Disputed NSA phone program shut down a system that analyzes.
The National Security Agency has quietly shut down a system that analyzes logs of Americans’ domestic calls and texts, according to a senior Republican congressional aide, halting a program that has touched off disputes about privacy and the rule of law since the Sept. 11 attacks.
The agency has not used the system in months, and the Trump administration might not ask Congress to renew its legal authority, which is set to expire at the end of the year, according to the aide, Luke Murry, the House minority leader’s national security adviser.
In a raw assertion of executive power, President George W. Bush’s administration started the program as part of its intense pursuit for Qaeda conspirators in the weeks after the 2001 terrorist attacks, and a court later secretly blessed it. The intelligence contractor Edward J. Snowden disclosed the program’s existence in 2013, jolting the public and contributing to growing awareness of how both governments and private companies harvest and exploit personal data.
The way that intelligence analysts have gained access to bulk records of Americans’ phone calls and texts has evolved, but the purpose has been the same: They analyze social links to hunt for associates of known terrorism suspects.
Intelligence agencies can use the technique on data obtained through other means, like collection from networks abroad, where there are fewer legal limits. But those approaches do not offer the same systematic access to domestic phone records.
Congress ended and replaced the program disclosed by Mr.
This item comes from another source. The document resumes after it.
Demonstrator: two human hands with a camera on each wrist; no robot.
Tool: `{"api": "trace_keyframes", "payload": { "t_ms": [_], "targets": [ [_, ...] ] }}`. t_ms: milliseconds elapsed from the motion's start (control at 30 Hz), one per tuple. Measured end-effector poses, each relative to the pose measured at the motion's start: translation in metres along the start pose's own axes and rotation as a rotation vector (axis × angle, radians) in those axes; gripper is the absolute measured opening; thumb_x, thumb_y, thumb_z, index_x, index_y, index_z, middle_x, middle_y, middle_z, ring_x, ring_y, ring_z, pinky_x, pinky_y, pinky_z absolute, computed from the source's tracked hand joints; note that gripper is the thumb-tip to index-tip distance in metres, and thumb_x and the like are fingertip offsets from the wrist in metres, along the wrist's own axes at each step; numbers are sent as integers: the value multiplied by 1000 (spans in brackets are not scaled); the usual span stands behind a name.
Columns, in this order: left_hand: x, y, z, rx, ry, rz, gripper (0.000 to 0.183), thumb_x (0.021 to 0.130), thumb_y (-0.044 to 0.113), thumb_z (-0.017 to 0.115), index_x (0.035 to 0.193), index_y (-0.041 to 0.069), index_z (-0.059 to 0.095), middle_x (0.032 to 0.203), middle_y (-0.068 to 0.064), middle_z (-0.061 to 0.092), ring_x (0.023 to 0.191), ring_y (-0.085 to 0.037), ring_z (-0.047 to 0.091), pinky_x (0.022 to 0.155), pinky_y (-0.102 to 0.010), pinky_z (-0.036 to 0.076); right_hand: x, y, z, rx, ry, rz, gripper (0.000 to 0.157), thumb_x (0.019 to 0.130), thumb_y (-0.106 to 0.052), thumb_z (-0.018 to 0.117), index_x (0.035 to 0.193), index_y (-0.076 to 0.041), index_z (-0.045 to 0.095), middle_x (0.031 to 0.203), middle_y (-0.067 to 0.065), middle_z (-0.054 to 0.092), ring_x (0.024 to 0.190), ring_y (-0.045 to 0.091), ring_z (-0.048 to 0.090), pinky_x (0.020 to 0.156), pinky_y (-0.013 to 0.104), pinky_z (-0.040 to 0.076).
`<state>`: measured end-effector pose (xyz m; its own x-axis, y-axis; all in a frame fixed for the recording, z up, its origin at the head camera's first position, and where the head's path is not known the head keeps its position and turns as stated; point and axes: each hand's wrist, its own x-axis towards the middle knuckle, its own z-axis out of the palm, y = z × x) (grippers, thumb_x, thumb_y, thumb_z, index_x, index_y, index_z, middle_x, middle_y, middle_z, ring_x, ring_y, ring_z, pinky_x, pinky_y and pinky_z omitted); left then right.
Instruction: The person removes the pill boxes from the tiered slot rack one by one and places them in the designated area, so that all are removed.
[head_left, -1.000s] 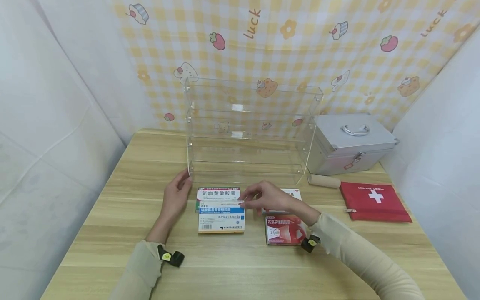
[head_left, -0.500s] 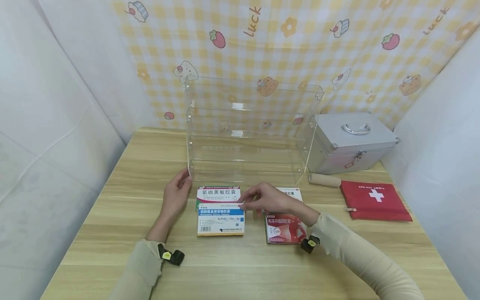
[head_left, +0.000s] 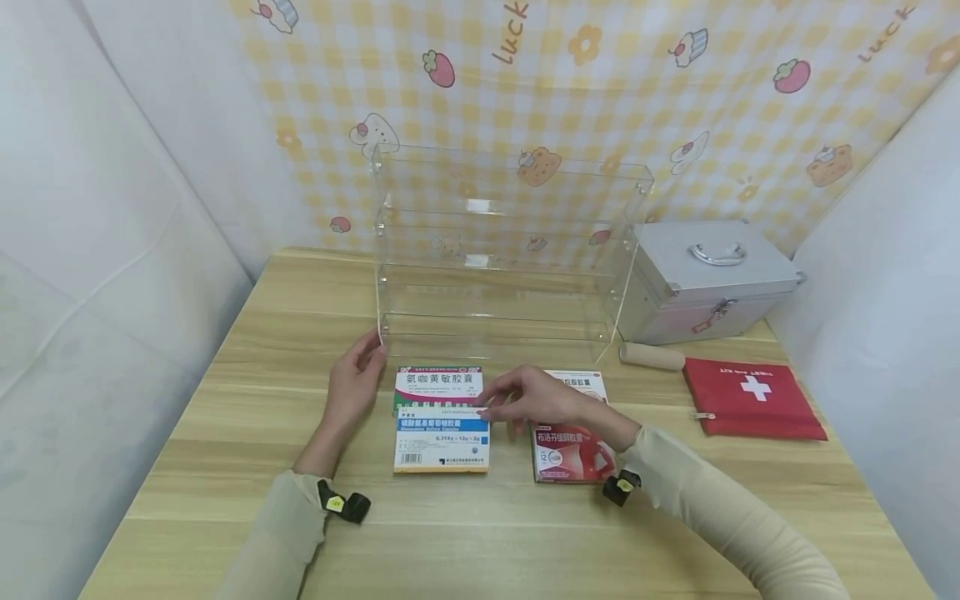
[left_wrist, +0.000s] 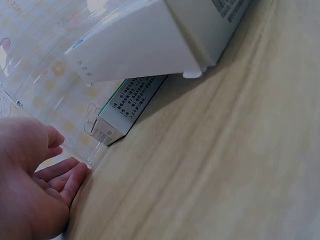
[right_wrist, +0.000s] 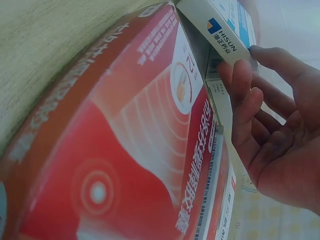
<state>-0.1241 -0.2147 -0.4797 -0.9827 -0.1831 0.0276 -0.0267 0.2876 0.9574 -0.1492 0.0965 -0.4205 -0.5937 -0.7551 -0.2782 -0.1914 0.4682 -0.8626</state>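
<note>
My right hand pinches the top right corner of a white-and-blue medicine box in the head view. In the right wrist view, the thumb and fingers meet at that box's end. It leans in front of a green-and-white medicine box and covers its lower part; in the left wrist view, the white box is tilted over it. My left hand is at the lower left corner of a clear acrylic shelf, fingertips right at its side edge, fingers loosely bent.
Under my right forearm lies a red capsule box, with a white-and-red box behind it. A beige roll, a red first aid pouch and a silver metal case are on the right. A checked curtain hangs behind.
The white-and-blue box has moved slightly toward me with my right hand, showing more of the green-and-white box. My left hand stays at the shelf corner. The head view has tilted down a little.
</note>
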Motion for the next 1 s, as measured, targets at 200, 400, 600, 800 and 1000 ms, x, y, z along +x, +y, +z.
{"api": "trace_keyframes", "payload": {
  "t_ms": [200,400,600,800,1000],
  "targets": [
    [0,0,0,2,5,7,44,103,27,53,146,19,46,142,-6,52,123,-19,54,100,-31,48,1,2,3,6,-19,-30,24,90,-26,73,114,-24,72,96,2,72,62,34,63,54,37,56],
    [0,0,0,5,6,15,44,103,28,52,146,19,46,141,-6,52,123,-19,54,99,-30,49,1,3,4,10,-14,-29,21,91,-25,72,111,-20,73,92,2,73,60,37,63,51,37,56],
    [0,-1,0,14,5,11,44,103,28,52,146,20,46,142,-6,52,123,-19,54,99,-30,49,1,3,5,-37,-9,-25,22,91,-25,73,111,-20,74,91,1,74,56,33,62,50,35,55],
    [0,0,1,13,3,6,45,103,30,52,146,20,46,142,-7,51,124,-21,54,99,-32,49,1,3,5,-70,-13,-39,22,90,-23,73,111,-18,74,91,1,74,57,32,61,48,30,54],
    [0,0,1,13,2,11,45,103,32,52,146,20,46,142,-8,51,123,-22,54,99,-32,49,2,1,6,-97,-17,-55,21,91,-21,73,111,-18,74,91,-1,74,55,30,60,46,24,50]
  ]
}}
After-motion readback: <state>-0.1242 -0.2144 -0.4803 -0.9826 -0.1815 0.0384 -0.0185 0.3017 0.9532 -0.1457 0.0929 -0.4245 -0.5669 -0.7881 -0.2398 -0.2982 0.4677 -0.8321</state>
Snowden with the U.S.A. Freedom Act of 2015, which will expire in December. Security and privacy advocates have been gearing up for a legislative battle over whether to extend or revise the program — and with what changes, if any.
Mr. Murry, who is an adviser for Representative Kevin McCarthy of California, raised doubts over the weekend about whether that debate will be necessary. His remarks came during a podcast for the national security website Lawfare.
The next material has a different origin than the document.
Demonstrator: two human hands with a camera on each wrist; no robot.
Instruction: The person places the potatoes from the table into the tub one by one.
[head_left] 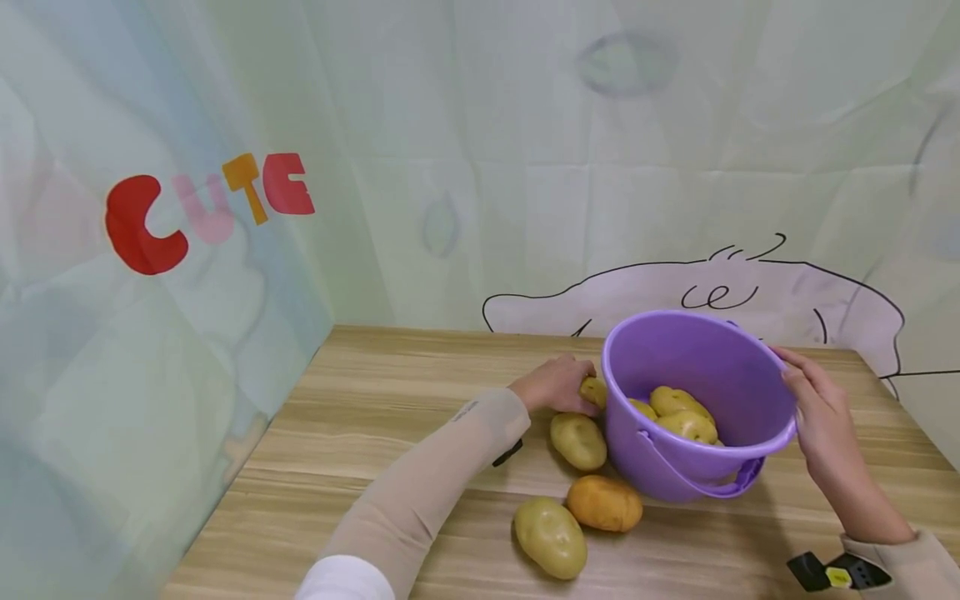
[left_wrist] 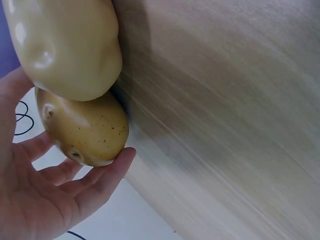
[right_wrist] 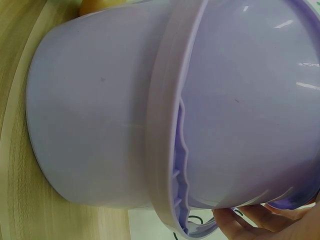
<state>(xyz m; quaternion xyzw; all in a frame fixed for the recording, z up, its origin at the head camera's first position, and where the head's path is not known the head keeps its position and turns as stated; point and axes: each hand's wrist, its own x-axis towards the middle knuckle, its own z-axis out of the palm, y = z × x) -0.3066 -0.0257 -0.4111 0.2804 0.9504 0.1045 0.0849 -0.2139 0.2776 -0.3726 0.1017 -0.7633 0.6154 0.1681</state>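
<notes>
My left hand (head_left: 555, 385) curls its fingers round a speckled yellow potato (left_wrist: 85, 130) on the table, close against the left side of a purple bucket (head_left: 630, 450). A paler potato (left_wrist: 70, 50) lies right beside the held one and covers part of it in the left wrist view. On the bucket's far right side, my right hand (head_left: 825, 417) grips the rim, thumb and fingers at its edge. Several yellow potatoes (head_left: 686, 425) lie inside the bucket. Its handle (head_left: 738, 482) hangs down on the near side.
In front of the bucket's left side, an orange-brown potato (head_left: 604, 503) and a large yellow-green potato (head_left: 551, 537) rest on the wood-grain table (head_left: 360, 425). A printed curtain (head_left: 420, 192) hangs behind the table and along its left.
</notes>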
Mr. Murry brought up the pending expiration of the Freedom Act, but then disclosed that the Trump administration “hasn’t actually been using it for the past six months.”
“I’m actually not certain that the administration will want to start that back up,” Mr. Murry said.
He referred to problems that the National Security Agency disclosed last year. “Technical irregularities” had contaminated the agency’s database with message logs it had no authority to collect, so officials purged hundreds of millions of call and text records gathered from American telecommunications firms.